## Task to carry out
Where a line in the data below includes the word "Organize", count it. State the total and nothing more.

## Dataset records
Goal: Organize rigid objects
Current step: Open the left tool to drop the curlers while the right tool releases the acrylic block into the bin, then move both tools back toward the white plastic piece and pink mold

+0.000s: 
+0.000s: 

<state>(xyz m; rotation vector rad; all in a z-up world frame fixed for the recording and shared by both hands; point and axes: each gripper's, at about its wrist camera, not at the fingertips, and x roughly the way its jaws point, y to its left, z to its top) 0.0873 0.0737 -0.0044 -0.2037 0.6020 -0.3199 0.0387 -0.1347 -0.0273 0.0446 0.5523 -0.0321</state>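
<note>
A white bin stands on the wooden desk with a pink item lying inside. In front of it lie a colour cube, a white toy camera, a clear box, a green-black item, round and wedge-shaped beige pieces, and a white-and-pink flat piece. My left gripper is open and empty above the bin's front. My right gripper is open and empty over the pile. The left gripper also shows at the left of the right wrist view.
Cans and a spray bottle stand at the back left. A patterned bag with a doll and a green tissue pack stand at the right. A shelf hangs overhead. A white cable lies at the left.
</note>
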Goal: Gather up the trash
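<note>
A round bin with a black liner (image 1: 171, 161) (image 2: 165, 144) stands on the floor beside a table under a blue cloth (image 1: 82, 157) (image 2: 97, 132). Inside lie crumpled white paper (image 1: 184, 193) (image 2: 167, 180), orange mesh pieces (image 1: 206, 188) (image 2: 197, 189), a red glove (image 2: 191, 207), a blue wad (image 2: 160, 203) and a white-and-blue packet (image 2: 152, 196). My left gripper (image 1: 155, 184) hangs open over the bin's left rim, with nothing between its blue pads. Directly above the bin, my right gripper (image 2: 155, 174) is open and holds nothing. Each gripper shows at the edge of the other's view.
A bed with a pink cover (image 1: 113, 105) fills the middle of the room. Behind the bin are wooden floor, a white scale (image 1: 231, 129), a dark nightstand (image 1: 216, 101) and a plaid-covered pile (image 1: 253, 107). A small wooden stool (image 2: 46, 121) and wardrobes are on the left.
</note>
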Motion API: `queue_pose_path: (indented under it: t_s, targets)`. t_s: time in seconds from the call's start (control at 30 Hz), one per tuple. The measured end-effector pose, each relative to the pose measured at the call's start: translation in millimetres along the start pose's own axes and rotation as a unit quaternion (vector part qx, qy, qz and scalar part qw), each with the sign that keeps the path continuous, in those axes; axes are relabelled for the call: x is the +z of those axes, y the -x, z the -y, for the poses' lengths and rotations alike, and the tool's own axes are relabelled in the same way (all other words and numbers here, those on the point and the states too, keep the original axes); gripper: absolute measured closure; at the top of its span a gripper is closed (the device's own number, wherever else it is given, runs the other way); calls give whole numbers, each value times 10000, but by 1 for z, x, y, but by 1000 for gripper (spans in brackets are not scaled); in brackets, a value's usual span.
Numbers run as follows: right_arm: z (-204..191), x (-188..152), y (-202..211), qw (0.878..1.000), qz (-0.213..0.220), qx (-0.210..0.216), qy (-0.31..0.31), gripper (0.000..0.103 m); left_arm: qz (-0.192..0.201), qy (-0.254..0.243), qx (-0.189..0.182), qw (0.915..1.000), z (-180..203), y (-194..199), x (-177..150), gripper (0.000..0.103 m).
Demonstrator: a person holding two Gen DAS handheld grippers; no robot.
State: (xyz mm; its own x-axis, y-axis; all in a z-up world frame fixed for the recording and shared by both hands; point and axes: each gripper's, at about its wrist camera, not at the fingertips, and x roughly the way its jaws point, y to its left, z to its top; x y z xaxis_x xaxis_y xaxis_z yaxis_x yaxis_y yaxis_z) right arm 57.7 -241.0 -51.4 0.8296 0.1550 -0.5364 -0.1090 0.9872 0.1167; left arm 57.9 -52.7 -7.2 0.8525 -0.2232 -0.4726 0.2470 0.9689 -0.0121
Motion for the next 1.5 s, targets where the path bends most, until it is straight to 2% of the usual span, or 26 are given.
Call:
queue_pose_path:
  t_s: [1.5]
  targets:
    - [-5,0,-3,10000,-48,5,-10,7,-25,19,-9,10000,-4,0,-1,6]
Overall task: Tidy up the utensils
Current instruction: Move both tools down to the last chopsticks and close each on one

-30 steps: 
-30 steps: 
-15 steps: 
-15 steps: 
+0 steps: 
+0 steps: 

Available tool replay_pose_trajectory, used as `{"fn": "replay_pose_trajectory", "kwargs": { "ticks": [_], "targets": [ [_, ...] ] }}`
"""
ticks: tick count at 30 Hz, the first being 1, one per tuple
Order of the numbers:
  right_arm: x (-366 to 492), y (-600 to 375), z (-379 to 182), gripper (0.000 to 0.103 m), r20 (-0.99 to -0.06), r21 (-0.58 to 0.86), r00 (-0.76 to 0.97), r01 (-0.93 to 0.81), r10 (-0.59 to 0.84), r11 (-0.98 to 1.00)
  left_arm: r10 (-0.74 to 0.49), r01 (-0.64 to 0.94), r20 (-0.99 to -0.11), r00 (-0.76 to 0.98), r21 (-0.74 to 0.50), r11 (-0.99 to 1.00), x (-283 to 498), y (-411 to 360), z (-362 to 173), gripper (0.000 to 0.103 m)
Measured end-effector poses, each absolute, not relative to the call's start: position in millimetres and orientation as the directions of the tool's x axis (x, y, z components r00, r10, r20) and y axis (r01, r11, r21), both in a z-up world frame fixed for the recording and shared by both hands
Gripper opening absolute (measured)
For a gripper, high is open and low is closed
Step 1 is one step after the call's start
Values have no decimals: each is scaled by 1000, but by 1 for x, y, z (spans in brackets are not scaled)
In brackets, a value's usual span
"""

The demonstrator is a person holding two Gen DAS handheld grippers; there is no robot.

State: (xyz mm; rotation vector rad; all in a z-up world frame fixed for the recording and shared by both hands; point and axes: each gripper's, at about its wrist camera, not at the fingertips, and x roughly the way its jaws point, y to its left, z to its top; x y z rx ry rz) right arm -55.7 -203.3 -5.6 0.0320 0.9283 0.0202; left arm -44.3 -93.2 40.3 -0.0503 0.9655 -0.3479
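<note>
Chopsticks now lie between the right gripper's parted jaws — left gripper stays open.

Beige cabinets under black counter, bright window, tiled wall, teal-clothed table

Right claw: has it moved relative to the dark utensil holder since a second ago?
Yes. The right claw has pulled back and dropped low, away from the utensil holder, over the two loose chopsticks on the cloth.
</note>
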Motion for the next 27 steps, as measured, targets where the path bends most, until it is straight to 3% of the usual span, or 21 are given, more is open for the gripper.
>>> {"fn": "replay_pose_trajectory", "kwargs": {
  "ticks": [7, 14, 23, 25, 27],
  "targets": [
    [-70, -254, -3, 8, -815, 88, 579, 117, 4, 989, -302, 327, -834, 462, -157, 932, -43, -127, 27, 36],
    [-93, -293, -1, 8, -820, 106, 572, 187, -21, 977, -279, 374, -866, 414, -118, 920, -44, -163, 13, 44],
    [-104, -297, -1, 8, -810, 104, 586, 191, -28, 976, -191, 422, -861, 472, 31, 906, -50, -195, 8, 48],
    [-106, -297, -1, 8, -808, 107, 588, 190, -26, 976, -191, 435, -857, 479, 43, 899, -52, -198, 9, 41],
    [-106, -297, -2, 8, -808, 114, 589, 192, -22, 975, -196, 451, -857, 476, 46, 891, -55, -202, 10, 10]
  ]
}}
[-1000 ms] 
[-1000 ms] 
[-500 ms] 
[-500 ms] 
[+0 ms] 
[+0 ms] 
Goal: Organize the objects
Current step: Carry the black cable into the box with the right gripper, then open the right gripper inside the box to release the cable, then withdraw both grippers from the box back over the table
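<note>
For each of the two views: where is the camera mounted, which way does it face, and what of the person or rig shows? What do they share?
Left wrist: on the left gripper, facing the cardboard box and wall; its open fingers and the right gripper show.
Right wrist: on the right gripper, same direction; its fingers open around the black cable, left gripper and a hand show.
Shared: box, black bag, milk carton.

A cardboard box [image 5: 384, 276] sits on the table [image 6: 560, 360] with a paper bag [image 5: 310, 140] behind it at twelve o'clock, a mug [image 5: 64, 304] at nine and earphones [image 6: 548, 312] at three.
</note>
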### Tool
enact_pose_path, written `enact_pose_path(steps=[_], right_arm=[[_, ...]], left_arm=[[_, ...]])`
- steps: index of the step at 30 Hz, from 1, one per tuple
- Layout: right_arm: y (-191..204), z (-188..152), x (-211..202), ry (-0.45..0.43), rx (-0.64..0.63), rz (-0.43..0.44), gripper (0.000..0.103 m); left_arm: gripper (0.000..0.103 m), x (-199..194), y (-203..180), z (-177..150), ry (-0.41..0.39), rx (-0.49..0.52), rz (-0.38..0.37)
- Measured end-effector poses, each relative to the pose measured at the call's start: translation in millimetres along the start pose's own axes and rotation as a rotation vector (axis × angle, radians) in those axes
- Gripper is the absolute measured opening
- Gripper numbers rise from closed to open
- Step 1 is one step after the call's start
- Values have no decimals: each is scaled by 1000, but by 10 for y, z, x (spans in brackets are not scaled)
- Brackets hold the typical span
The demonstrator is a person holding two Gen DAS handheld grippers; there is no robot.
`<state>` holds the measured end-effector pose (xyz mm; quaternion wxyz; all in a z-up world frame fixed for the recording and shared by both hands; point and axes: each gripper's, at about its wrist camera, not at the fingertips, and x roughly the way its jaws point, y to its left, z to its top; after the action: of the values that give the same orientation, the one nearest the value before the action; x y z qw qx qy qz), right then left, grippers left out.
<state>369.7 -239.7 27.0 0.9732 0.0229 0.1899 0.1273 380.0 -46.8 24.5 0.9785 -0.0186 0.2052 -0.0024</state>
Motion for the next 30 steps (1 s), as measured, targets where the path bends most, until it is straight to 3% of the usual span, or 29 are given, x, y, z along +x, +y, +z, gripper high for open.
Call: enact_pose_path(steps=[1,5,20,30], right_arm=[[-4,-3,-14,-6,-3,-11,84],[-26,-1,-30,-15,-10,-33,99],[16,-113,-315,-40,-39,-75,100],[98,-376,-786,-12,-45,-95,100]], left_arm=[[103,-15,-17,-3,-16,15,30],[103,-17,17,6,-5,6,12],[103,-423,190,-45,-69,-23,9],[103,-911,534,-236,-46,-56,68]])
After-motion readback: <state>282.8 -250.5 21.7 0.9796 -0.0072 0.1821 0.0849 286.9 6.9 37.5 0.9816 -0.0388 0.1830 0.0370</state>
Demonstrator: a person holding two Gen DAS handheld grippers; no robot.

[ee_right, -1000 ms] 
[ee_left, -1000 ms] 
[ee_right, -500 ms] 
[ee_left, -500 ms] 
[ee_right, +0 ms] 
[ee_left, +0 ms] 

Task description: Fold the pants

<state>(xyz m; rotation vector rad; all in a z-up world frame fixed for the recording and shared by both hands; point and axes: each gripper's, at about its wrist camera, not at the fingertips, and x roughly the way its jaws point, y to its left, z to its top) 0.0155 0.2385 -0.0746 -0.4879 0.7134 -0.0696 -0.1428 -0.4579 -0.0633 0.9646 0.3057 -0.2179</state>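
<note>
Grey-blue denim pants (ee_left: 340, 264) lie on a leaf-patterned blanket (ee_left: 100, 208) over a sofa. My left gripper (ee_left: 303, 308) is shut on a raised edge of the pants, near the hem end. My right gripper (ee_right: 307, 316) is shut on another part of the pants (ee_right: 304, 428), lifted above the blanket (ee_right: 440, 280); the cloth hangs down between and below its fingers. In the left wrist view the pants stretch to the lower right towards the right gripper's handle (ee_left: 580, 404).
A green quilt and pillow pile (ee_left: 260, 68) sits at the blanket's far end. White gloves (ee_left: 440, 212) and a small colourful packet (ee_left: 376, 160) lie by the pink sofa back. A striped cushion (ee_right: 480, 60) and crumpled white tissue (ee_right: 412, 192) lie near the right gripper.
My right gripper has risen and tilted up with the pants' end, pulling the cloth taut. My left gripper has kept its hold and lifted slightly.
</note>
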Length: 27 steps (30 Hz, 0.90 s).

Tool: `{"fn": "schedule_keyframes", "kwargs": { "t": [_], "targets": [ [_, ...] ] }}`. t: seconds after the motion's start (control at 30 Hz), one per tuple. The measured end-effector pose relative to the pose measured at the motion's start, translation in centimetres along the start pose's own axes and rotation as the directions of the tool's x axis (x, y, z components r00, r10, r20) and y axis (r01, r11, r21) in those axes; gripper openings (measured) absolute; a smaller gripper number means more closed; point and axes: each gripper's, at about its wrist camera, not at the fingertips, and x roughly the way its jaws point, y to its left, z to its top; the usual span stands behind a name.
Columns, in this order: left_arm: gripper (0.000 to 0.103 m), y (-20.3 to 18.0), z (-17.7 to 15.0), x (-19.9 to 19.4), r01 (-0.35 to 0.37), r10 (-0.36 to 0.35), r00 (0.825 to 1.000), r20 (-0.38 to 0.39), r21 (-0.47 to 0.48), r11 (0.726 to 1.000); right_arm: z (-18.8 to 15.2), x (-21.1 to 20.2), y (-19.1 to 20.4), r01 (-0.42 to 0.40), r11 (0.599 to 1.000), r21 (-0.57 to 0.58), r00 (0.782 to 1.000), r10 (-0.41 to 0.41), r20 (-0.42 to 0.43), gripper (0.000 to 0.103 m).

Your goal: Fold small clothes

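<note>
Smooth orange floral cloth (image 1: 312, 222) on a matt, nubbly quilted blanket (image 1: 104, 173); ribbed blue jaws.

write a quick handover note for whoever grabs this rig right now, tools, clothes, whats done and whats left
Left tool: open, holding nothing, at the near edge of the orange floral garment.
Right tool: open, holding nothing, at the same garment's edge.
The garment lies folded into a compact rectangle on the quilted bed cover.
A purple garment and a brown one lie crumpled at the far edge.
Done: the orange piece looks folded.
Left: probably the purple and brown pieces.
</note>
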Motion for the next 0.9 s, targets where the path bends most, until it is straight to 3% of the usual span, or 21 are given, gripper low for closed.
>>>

## Worked solution
2